The neighborhood doesn’t have the architectural pedigree to match some of Boston’s other areas, but it offers a glimpse of the Boston more commonly seen by locals: friendly, down-to-earth, and filled with youthful energy. Brighton Avenue and Harvard Avenue are Allston’s main thoroughfares: They’re home to relatively young eateries like Lone Star Taco Bar and FoMu, along with classic favorites like Le’s Vietnamese Restaurant and Azama Grill.
The heart of Allston — and all its its upstart energy — is located approximately 30 minutes from Boston Common on the city’s MBTA subway Green Line.
The Independent List — Allston
Downtown Brooklyn — NYC
Just one subway stop away from Lower Manhattan, a short walk away from Brooklyn Heights’ brownstones and within minutes of DUMBO’s panoramic waterfront views, Downtown Brooklyn has spent the past few years emerging as a destination in its own right.
The neighborhood began its stint as a commercial powerhouse in the 1990s, as MetroTech Center brought dozens of companies and thousands of employees to the area each day. The pedestrian-only Fulton Mall was — and remains — the focal point of the neighborhood’s retail and dining scenes, filled with department stores, restaurants, and local shops.
As the areas surrounding Downtown Brooklyn boomed in the 2000s, demand for housing seeped into the neighborhood and new construction picked up steam. The new high-rise towers — along with new food-and-drink destinations — lent the neighborhood the lively feeling it was missing during its years as a commercial hub.

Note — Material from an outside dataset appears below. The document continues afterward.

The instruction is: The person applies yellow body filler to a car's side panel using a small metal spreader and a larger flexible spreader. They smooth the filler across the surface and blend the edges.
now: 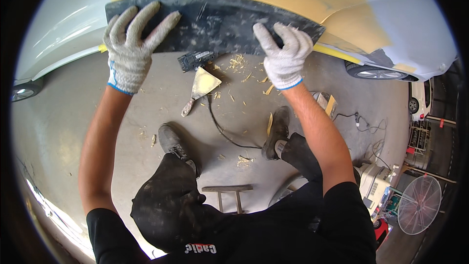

Though Downtown Brooklyn still serves as home to government offices and many corporations, its artistic side shines through at the Brooklyn Academy of Music (better known as BAM). BAM hosts national touring musicians, opera, dance performances and musical theatre performances, in addition to a four-screen cinema, showing indie and mainstream films. The neighborhood’s transformation stretches past the boundaries of the BAM cultural district westward, where new-wave ramen shops (Ganso), upscale restaurants (Chef’s Table at Brooklyn Fare) and boutique hotels (NU Hotel) set a refined tone.